→ **EXERCISE AIM**: The listing below should be reproduced exactly, with the pictures omitted.
[GIVEN INFORMATION Boundary: Start]
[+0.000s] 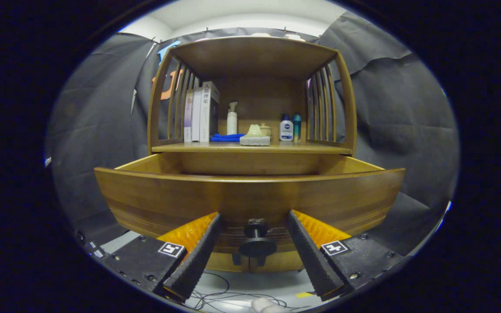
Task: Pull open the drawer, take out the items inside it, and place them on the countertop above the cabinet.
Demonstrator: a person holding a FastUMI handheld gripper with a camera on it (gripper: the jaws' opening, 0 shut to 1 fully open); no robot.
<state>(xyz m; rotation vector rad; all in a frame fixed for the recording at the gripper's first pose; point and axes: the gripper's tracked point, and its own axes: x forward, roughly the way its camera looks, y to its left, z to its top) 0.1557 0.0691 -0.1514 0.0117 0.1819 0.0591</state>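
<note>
A wooden cabinet stands ahead of me with its drawer point(250, 195) pulled out toward me. The drawer's front panel hides whatever lies inside. Its dark round knob point(257, 245) sits between my fingers, touched by neither. My gripper point(255, 217) is open, fingers spread to either side of the knob, tips close to the drawer front. Above the drawer is the countertop point(315, 148), a wooden shelf with slatted sides and a roof.
On the countertop stand several books point(200, 114) at the left, a blue cloth point(226, 138), a white pump bottle point(232, 118), a pale soap on a dish point(255, 135), a small jar and two bottles point(286, 128). Cables lie on the floor below.
</note>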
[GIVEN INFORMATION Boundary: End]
→ **PROBLEM SOLUTION**:
[+0.000s] 
Task: Pull open the drawer, take out the items inside it, and place them on the countertop above the cabinet.
Demonstrator: a person holding a FastUMI handheld gripper with a camera on it (gripper: the jaws' opening, 0 shut to 1 fully open); no robot.
<state>(xyz m; rotation vector rad; all in a frame fixed for the recording at the gripper's first pose; point and axes: the gripper's tracked point, and its own axes: x forward, roughly the way its camera looks, y to its left, z to its top) 0.1557 0.0691 -0.1514 0.0117 0.1819 0.0591</state>
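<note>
A wooden cabinet stands ahead of me with its drawer point(250, 195) pulled out toward me. The drawer's front panel hides whatever lies inside. Its dark round knob point(257, 245) sits between my fingers, touched by neither. My gripper point(255, 217) is open, fingers spread to either side of the knob, tips close to the drawer front. Above the drawer is the countertop point(315, 148), a wooden shelf with slatted sides and a roof.
On the countertop stand several books point(200, 114) at the left, a blue cloth point(226, 138), a white pump bottle point(232, 118), a pale soap on a dish point(255, 135), a small jar and two bottles point(286, 128). Cables lie on the floor below.
</note>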

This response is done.